## Your task
Beginning at the first line of the data, print each line exactly, stopping after the line that contains "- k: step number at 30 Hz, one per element".

## Dataset extract

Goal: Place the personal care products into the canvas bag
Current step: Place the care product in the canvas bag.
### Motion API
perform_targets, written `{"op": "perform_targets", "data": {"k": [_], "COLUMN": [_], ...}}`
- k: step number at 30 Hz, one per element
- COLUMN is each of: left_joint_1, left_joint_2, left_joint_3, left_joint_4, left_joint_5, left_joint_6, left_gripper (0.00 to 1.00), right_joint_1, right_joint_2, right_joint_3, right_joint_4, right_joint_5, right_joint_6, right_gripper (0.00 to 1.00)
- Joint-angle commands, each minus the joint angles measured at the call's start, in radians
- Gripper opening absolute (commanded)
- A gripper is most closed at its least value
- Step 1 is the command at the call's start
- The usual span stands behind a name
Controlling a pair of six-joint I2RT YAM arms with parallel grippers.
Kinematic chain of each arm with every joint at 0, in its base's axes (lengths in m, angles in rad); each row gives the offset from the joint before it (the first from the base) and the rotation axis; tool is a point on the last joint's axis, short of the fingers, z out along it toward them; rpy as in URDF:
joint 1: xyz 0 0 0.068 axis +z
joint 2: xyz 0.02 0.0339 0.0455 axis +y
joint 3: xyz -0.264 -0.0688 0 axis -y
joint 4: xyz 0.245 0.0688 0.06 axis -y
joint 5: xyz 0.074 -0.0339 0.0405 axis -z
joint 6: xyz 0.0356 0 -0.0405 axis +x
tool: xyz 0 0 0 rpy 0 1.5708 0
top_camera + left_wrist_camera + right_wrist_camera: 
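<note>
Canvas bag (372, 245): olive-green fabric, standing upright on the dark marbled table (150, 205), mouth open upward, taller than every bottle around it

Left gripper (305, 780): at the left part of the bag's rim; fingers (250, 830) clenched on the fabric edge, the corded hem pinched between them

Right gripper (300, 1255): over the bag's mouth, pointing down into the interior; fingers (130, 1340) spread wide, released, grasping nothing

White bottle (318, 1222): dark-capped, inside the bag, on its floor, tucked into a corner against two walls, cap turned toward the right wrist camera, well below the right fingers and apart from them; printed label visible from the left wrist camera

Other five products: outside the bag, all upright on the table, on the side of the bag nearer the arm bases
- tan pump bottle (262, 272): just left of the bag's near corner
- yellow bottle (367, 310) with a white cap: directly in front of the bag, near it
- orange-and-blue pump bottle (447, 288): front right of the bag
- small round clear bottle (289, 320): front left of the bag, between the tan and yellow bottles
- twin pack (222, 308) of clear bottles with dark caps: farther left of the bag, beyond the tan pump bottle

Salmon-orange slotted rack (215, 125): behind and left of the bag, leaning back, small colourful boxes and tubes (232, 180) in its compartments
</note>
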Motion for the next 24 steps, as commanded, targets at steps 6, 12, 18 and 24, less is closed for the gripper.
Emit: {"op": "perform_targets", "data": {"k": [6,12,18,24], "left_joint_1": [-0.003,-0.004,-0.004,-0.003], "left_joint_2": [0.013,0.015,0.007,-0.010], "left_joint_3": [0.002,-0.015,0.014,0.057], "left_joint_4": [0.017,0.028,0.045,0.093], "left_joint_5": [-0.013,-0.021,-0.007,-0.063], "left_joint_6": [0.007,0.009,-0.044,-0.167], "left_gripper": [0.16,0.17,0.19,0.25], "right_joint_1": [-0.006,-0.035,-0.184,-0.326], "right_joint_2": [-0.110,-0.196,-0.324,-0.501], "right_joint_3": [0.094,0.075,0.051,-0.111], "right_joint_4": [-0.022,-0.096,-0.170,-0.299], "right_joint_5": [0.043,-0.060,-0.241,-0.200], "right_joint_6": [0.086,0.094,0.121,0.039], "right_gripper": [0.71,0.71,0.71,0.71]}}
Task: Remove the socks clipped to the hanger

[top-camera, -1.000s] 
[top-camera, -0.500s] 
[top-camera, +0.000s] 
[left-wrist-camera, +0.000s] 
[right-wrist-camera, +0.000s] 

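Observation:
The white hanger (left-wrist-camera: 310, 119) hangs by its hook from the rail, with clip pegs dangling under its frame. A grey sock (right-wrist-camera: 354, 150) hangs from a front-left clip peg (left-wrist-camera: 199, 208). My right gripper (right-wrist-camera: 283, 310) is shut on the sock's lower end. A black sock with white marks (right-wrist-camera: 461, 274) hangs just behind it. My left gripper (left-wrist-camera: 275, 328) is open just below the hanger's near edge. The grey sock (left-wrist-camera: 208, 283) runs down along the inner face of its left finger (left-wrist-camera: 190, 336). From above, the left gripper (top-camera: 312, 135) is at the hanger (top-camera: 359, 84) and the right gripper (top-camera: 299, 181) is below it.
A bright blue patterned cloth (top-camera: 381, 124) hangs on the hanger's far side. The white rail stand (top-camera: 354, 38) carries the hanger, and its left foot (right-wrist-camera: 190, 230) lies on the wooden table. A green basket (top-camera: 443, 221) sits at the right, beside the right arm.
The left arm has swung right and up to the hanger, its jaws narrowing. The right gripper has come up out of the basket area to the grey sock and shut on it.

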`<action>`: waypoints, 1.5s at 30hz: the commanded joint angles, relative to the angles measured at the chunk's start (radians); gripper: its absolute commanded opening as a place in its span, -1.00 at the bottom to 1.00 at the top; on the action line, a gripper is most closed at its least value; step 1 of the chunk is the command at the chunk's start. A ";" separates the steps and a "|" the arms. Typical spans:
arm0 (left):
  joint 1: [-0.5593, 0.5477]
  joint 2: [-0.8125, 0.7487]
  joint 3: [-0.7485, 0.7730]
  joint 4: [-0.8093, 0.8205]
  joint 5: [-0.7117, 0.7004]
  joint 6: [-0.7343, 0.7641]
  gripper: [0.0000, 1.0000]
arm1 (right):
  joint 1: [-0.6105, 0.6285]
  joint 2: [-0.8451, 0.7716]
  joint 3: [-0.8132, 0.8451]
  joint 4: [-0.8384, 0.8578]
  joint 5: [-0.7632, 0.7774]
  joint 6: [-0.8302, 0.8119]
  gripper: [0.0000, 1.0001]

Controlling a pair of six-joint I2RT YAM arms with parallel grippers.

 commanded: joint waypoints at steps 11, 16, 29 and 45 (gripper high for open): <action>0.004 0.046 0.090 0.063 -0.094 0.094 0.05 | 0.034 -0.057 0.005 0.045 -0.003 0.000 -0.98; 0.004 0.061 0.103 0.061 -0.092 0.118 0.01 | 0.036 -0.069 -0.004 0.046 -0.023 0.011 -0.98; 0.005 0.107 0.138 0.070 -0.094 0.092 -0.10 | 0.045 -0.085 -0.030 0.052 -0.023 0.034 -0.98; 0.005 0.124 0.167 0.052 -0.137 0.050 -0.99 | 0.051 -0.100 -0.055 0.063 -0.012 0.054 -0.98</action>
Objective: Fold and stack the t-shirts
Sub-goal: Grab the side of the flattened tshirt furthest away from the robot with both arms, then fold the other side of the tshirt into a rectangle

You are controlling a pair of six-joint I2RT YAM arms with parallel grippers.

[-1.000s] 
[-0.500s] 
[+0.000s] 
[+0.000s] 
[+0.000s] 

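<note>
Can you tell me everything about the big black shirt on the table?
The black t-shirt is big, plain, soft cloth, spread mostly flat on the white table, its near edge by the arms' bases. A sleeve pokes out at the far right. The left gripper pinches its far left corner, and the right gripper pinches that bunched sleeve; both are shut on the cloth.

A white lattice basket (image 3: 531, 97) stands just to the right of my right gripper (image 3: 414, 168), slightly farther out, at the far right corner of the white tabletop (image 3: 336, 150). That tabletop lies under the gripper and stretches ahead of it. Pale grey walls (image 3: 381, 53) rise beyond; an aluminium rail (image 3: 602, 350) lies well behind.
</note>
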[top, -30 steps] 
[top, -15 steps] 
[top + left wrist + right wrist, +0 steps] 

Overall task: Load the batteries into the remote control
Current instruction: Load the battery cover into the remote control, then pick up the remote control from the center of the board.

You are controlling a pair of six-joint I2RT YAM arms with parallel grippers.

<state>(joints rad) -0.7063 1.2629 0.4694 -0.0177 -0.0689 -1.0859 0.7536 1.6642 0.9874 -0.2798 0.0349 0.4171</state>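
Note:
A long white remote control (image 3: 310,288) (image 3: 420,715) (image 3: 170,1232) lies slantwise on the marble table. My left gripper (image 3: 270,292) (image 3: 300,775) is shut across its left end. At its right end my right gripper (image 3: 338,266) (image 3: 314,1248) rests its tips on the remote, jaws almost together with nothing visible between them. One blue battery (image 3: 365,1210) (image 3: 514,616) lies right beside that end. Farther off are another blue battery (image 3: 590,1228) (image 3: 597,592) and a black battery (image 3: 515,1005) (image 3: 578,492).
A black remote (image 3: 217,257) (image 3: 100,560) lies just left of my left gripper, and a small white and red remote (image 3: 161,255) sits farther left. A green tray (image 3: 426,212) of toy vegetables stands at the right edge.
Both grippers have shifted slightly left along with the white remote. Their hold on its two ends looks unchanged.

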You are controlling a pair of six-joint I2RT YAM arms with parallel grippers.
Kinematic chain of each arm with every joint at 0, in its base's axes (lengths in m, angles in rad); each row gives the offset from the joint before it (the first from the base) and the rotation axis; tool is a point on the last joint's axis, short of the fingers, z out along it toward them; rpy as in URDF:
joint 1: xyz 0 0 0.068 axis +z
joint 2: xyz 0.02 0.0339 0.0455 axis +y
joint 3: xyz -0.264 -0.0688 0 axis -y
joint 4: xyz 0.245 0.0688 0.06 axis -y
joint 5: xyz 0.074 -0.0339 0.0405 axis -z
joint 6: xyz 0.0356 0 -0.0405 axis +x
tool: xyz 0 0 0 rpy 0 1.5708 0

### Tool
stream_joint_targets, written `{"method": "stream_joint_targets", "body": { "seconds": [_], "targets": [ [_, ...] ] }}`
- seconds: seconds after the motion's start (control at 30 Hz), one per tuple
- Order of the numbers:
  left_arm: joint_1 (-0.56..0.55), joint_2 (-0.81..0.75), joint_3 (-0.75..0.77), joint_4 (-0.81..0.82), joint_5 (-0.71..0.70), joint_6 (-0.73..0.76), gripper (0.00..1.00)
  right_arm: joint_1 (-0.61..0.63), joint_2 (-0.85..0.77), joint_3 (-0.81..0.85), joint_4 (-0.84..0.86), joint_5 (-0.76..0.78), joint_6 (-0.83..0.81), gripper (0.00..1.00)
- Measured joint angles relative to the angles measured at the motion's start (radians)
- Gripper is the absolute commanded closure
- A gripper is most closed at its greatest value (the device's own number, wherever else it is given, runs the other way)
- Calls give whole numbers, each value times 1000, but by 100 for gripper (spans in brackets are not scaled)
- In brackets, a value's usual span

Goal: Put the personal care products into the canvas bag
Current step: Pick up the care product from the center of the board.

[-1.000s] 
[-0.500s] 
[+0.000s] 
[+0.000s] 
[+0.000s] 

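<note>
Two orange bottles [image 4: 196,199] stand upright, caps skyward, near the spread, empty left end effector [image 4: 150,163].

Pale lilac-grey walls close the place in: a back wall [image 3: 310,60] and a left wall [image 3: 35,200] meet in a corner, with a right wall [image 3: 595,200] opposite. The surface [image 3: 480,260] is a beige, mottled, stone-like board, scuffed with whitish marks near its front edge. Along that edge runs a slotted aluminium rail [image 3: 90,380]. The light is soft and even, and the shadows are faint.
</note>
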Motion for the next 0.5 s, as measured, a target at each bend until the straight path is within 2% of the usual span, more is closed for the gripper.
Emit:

## Task answer
Goal: Place the personal care products into the canvas bag
Current step: Place the care product in the canvas bag.
### Motion API
perform_targets, written `{"op": "perform_targets", "data": {"k": [_], "COLUMN": [_], ...}}`
- k: step number at 30 Hz, one per element

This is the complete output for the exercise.